Well that is concerning. My friend and I will be sailing there, on the way to Malta, in a few months. Wish me luck!
Scientific American thinks it’s an orca fad, like wearing a dead salmon for a hat.
This could be the next Tik-Tok challenge.
They’ve not killed anyone on the vessels they’ve sunk. That’s good.
My theory is that these are Spanish orcas applying terroristic pressure on the British colonial authorities in Gibraltar with unpredictable brazen attacks in local waters.
Oh, yeah, /s
Salmon Hats would be a great band name.
A variety of sea creatures like to wear hats.
Hats as a disguise or something sacrificial for predators to mistakenly take a bite from make a lot of sense.
For bottom dwelling critters, putting the disguise on their top surface makes sense; that’s where predators approach from. Hence hats, not shoes. For a fuzzy thing like that crab or for a nearly sessile creature like an urchin I could see how a hat could be retained mechanically as the animal slowly moves about.
But orcas have rather smooth skin and move fast through the water. How the heck did they get the dead salmon to stay on their heads? The Scientific American article had no info and Googling seemed to turn up lots of popular articles repeating other popular articles and accompanied by random file photos of orcas.
Sure, it’s all fun and games having a boat race, but the orcas want to play too…
How long until they decide that boats are just food cartons?
Coming soon: antivaxers decide that Covid vaccine spike proteins shed into the ocean are driving the orcas to violence.*
*and probably sank the Titanic submersible too!
I wonder when some irate or frightened fishermen will begin trying to kill them.
Fishermen been unnecessarily killing sharks for centuries now. What makes you think they’re not doing that to orcas now, at least in the few areas orcas are common?
Another yacht goes under!
If it’s a fad, it has spread 2000 miles north:
(Or a Spanish orca went for a wander, ofc)

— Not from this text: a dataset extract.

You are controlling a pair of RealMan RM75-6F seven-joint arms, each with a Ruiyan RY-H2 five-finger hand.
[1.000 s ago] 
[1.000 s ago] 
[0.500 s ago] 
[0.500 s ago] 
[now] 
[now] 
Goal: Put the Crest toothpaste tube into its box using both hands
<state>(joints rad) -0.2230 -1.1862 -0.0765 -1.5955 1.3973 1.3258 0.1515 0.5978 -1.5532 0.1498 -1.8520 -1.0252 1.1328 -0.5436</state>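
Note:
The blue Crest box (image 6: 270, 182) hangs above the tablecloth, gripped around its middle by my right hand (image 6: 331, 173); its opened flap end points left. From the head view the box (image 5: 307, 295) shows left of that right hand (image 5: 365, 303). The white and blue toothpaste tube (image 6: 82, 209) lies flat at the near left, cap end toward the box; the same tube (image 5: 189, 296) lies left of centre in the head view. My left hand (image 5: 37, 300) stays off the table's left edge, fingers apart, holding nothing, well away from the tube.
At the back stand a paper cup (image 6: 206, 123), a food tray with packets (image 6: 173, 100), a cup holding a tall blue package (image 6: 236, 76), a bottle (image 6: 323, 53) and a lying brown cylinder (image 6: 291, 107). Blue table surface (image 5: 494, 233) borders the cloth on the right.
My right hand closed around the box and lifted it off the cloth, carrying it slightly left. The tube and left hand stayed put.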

Interesting, I keep up with people who swim the Straights of Gibraltar and I don’t remember hearing any coming across any orcas. I wonder if part of it is because the weather, currents, and temps have been “better” this year as there have been more crossings by swimmers this year than in most years.
I wonder if perhaps there’s something different about boating equipment these days.

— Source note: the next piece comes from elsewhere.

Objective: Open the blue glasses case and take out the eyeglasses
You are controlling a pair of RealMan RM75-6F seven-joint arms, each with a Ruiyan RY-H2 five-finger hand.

All commercial or recreational fishing boats have “fish finders”, specialized downward aiming sonars that can spot not only the seafloor, but schooling fish.
Have perhaps in the last few years a new generation of these things been developed that operate on different frequencies or are much louder, or softer, than prior inventions? Or use a new waveform? Modern digital signal processing has a lot of voodoo and darn near anything could be possible.
Anyhow, if more and more boats are emitting more and more of a particularly “nails on chalkboard” sound in the orcas’ perception, they might be attacking not boats, but sound sources.
This is a wild guess retrieved directly from my rump, but maybe an interesting guess to somebody.
It is plausible, but we’d have to see evidence of this worldwide and not just in one or two places. Unless there is something similar about each case. Perhaps there is something about the boats in the Straight themselves - I mean, maybe the Orca are tired of hearing crews singing Spanish Ladies.
Per the Live Science article above, the experts studying it suspect it started with one traumatized female and has spread.
“The orcas are doing this on purpose, of course, we don’t know the origin or the motivation, but defensive behavior based on trauma, as the origin of all this, gains more strength for us every day,” López Fernandez said.
Experts suspect that a female orca they call White Gladis suffered a “critical moment of agony” — a collision with a boat or entrapment during illegal fishing — that flipped a behavioral switch. “That traumatized orca is the one that started this behavior of physical contact with the boat,” López Fernandez said.
Orcas are social creatures that can easily learn and reproduce behaviors performed by others, according to the 2022 study. In the majority of reported cases, orcas have made a beeline for a boat’s rudder and either bitten, bent or broken it.
“We do not interpret that the orcas are teaching the young, although the behavior has spread to the young vertically, simply by imitation, and later horizontally among them, because they consider it something important in their lives,” López Fernandez said.
I think it’s just a phase they’re going through. Once they develop some other interests they’ll get over it. Perhaps get them involved in organized sports to burn off some of that extra energy.
Cool. Makes total sense within a local group of orcas. And since they are migrating critters, “local” means wherever the pod is now, not necessarily in the Straits of Gibraltar.
But if this behavior is springing up in geographically isolated groups that do not plausibly interact, what then should we think? I believe that these remote occurrences are really happening too, although I’m in no position to debate someone who’s actually actively studying this stuff professionally.
It’d also be interesting to plot the season and frequency of occurrences versus the seasonal spatial density of orcas. Do we have a hotspot of attacks due to lots of boats, lots of orcas, or just an especially hostile local pod? Making no moral judgment here; orcas as a species have certainly earned the right to be pissed at humans as a species.